### WHAT IS NEEDED:
Repeat every line of the listing below exactly, minus the pictures.
::: RECORDS
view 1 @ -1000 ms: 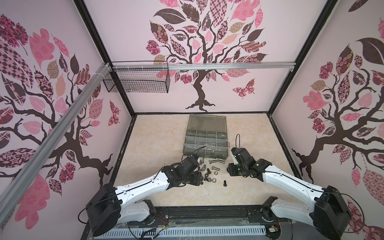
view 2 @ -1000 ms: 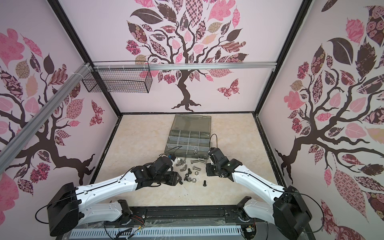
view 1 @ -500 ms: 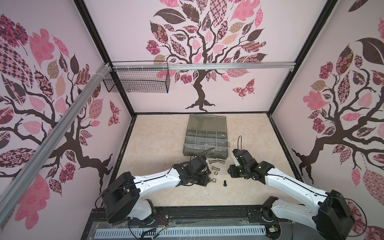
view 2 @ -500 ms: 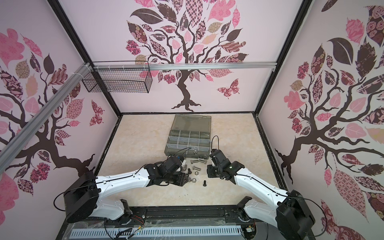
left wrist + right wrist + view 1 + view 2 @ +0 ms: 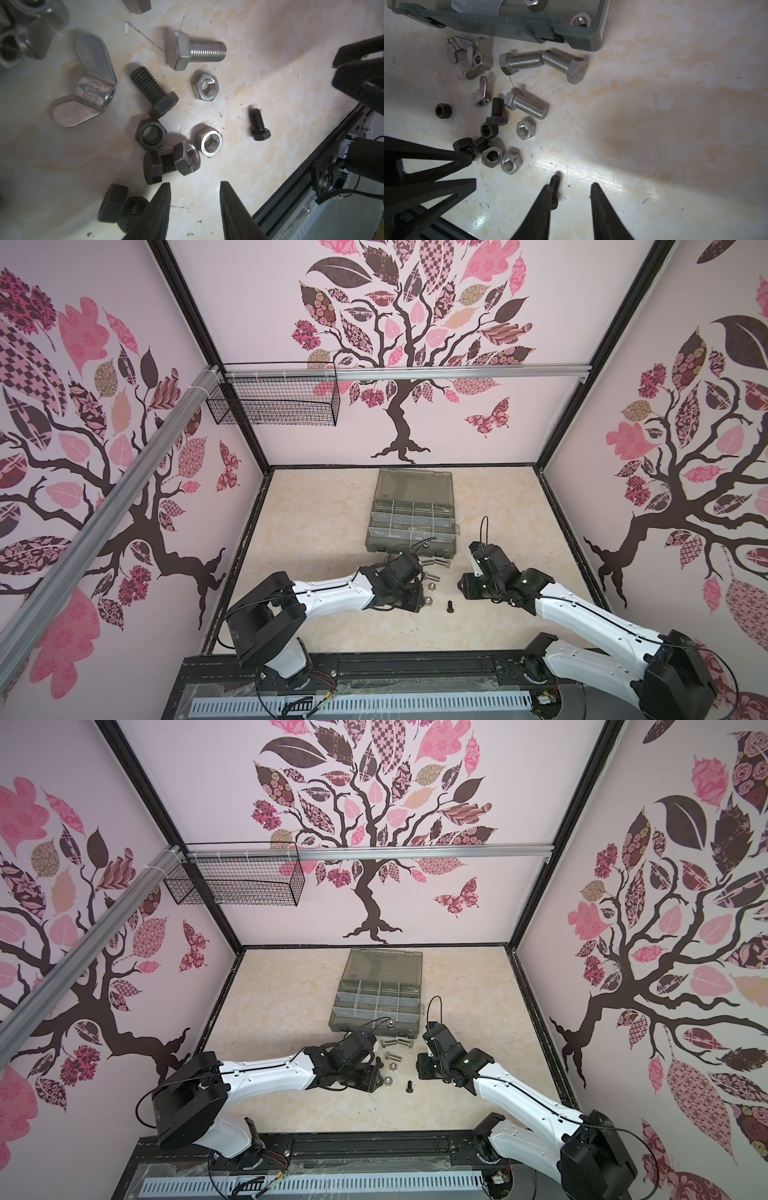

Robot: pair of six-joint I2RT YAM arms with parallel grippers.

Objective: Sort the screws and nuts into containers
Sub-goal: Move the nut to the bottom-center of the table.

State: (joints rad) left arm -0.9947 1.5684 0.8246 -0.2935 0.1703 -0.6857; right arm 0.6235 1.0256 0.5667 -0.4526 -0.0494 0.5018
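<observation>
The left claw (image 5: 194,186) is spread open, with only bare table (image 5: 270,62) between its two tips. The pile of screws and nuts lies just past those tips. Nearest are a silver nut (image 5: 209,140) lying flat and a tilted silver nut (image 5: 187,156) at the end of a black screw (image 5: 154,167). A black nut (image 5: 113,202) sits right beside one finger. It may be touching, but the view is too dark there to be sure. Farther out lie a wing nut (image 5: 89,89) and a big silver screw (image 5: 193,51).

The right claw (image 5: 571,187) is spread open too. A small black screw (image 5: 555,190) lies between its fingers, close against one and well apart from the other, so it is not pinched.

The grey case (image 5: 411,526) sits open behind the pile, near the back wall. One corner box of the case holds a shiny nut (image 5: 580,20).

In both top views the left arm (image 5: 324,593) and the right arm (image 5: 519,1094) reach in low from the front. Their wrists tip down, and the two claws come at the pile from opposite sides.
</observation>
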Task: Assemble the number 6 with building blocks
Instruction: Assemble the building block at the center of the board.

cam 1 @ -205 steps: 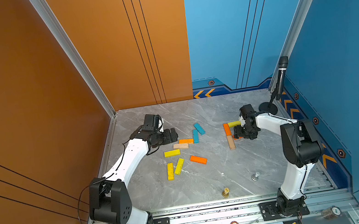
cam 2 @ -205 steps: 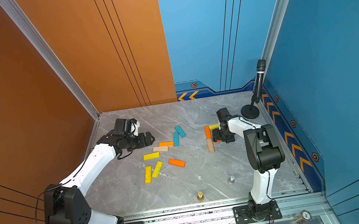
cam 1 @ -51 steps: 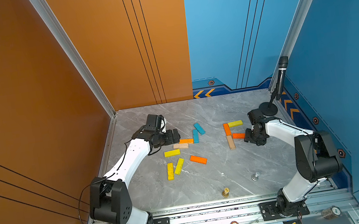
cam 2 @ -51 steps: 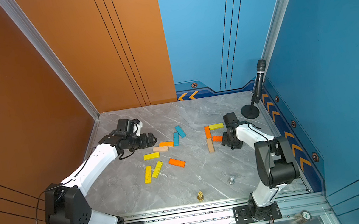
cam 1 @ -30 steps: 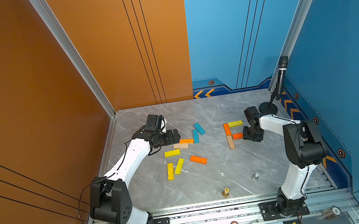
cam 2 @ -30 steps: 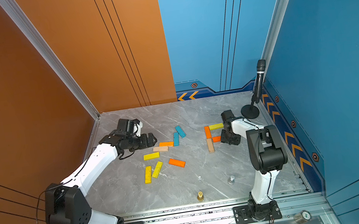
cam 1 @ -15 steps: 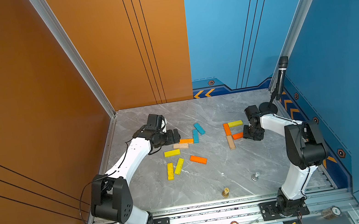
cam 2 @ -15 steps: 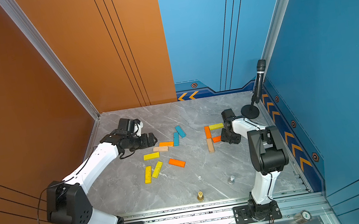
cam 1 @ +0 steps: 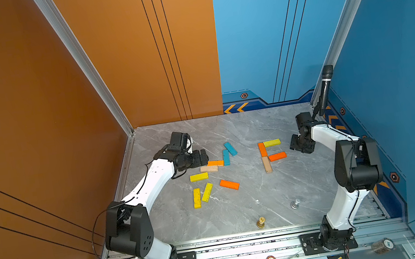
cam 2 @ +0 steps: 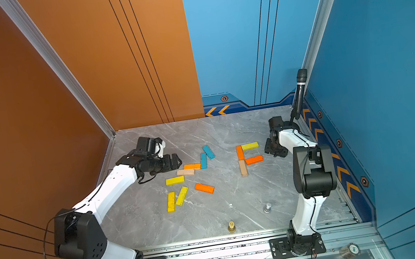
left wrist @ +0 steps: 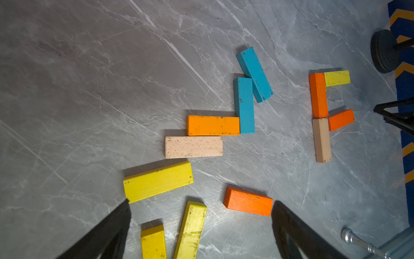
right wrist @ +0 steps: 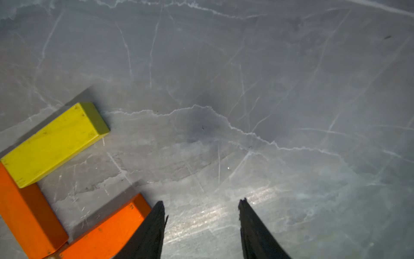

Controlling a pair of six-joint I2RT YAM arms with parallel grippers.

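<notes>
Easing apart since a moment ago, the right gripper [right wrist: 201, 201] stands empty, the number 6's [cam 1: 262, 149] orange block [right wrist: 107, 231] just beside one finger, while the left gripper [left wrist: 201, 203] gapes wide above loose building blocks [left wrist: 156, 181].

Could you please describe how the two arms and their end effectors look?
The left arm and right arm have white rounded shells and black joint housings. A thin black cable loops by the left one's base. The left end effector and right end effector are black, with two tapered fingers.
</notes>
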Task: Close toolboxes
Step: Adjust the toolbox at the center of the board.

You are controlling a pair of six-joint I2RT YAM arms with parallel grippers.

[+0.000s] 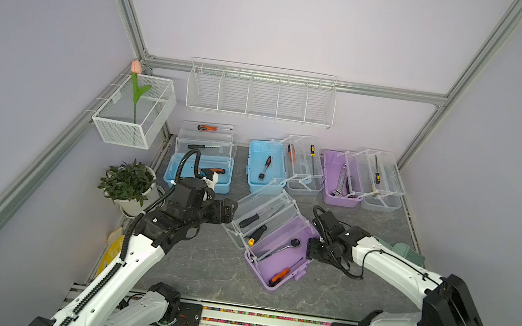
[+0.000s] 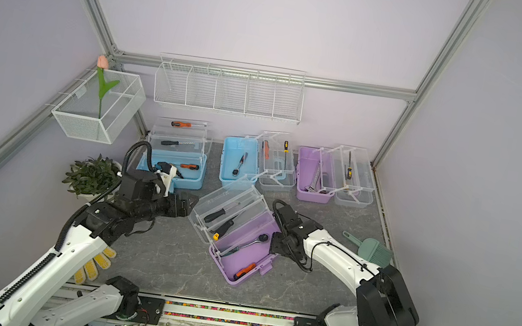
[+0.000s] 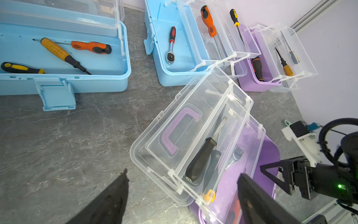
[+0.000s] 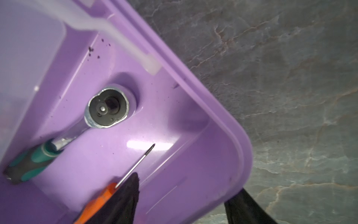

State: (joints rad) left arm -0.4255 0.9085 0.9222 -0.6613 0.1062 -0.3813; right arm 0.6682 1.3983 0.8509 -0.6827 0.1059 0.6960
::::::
### RESPONSE AREA:
view 1 @ -1000 ms: 
view 2 @ -1000 ms: 
view 1 @ -500 ms: 
view 2 @ -500 ms: 
left wrist + right wrist + view 1 + view 2 @ +0 ms: 

Robot: pair of six-joint I2RT YAM arms with parallel grippers.

Objective: Sort the screws and nuts into containers
Sub-goal: Move the nut to the bottom-center of the table.

State: (joints rad) left arm -0.9947 1.5684 0.8246 -0.2935 0.1703 -0.6857; right arm 0.6235 1.0256 0.5667 -0.4526 -0.0494 0.5018
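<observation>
The left claw (image 5: 194,186) is spread open, with only bare table (image 5: 270,62) between its two tips. The pile of screws and nuts lies just past those tips. Nearest are a silver nut (image 5: 209,140) lying flat and a tilted silver nut (image 5: 187,156) at the end of a black screw (image 5: 154,167). A black nut (image 5: 113,202) sits right beside one finger. It may be touching, but the view is too dark there to be sure. Farther out lie a wing nut (image 5: 89,89) and a big silver screw (image 5: 193,51).

The right claw (image 5: 571,187) is spread open too. A small black screw (image 5: 555,190) lies between its fingers, close against one and well apart from the other, so it is not pinched.

The grey case (image 5: 411,526) sits open behind the pile, near the back wall. One corner box of the case holds a shiny nut (image 5: 580,20).

In both top views the left arm (image 5: 324,593) and the right arm (image 5: 519,1094) reach in low from the front. Their wrists tip down, and the two claws come at the pile from opposite sides.
</observation>
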Task: Assemble the number 6 with building blocks
Instruction: Assemble the building block at the center of the board.

cam 1 @ -205 steps: 
cam 2 @ -205 steps: 
cam 1 @ -51 steps: 
cam 2 @ -51 steps: 
cam 1 @ -30 steps: 
cam 2 @ -30 steps: 
cam 1 @ -15 steps: 
cam 2 @ -15 steps: 
cam 1 @ +0 steps: 
cam 2 @ +0 steps: 
left wrist @ +0 steps: 
right wrist @ +0 steps: 

Controlling a pair of six-joint I2RT YAM arms with parallel grippers.

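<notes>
Easing apart since a moment ago, the right gripper [right wrist: 201, 201] stands empty, the number 6's [cam 1: 262, 149] orange block [right wrist: 107, 231] just beside one finger, while the left gripper [left wrist: 201, 203] gapes wide above loose building blocks [left wrist: 156, 181].

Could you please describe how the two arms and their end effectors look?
The left arm and right arm have white rounded shells and black joint housings. A thin black cable loops by the left one's base. The left end effector and right end effector are black, with two tapered fingers.
</notes>
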Task: Close toolboxes
Step: Adjust the toolbox at the center of the board.

You are controlling a pair of six-joint I2RT YAM arms with parallel grippers.

[+0.000s] 
[+0.000s] 
[+0.000s] 
[+0.000s] 

State: (joints rad) left arm -0.4255 0.9085 0.9222 -0.6613 0.1062 -0.3813; right arm 0.6682 1.3983 0.8509 -0.6827 0.1059 0.6960

Nothing further is needed for the answer.